◆ **REQUIREMENT**
Return every record below exactly.

Source data
+ + + + + + +

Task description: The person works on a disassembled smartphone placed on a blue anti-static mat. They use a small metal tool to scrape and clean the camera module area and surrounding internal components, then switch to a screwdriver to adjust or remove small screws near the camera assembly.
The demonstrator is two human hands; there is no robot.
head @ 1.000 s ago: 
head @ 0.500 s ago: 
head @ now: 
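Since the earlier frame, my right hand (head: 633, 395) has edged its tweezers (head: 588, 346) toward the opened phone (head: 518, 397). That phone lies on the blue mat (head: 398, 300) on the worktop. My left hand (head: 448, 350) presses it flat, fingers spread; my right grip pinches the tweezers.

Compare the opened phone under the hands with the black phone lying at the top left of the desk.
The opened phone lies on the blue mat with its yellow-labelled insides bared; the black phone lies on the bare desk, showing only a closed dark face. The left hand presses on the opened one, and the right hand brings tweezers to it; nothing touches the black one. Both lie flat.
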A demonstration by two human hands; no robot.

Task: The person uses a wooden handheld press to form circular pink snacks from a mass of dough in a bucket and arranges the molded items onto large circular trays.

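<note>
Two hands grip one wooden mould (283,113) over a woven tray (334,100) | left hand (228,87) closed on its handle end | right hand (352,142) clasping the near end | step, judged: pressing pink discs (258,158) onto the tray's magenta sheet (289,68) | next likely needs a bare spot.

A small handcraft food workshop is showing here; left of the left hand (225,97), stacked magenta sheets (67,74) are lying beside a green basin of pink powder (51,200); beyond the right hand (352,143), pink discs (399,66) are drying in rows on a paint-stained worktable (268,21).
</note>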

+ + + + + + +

◆ **SOLUTION FOR THIS TASK**
Task description: The person works on a disassembled smartphone placed on a blue anti-static mat. They use a small metal tool to scrape and clean the camera module area and surrounding internal components, then switch to a screwdriver to adjust or remove small screws near the camera assembly.
The demonstrator is two human hands; there is no robot.
head @ 1.000 s ago: 
head @ 0.500 s ago: 
head @ now: 
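Since the earlier frame, my right hand (head: 633, 395) has edged its tweezers (head: 588, 346) toward the opened phone (head: 518, 397). That phone lies on the blue mat (head: 398, 300) on the worktop. My left hand (head: 448, 350) presses it flat, fingers spread; my right grip pinches the tweezers.

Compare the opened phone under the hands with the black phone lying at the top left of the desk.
The opened phone lies on the blue mat with its yellow-labelled insides bared; the black phone lies on the bare desk, showing only a closed dark face. The left hand presses on the opened one, and the right hand brings tweezers to it; nothing touches the black one. Both lie flat.
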A demonstration by two human hands; no robot.

Task: The person uses a wooden handheld press to form circular pink snacks from a mass of dough in a bucket and arranges the molded items onto large circular trays.

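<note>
Two hands grip one wooden mould (283,113) over a woven tray (334,100) | left hand (228,87) closed on its handle end | right hand (352,142) clasping the near end | step, judged: pressing pink discs (258,158) onto the tray's magenta sheet (289,68) | next likely needs a bare spot.

A small handcraft food workshop is showing here; left of the left hand (225,97), stacked magenta sheets (67,74) are lying beside a green basin of pink powder (51,200); beyond the right hand (352,143), pink discs (399,66) are drying in rows on a paint-stained worktable (268,21).
</note>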

Nothing else remains in this exercise.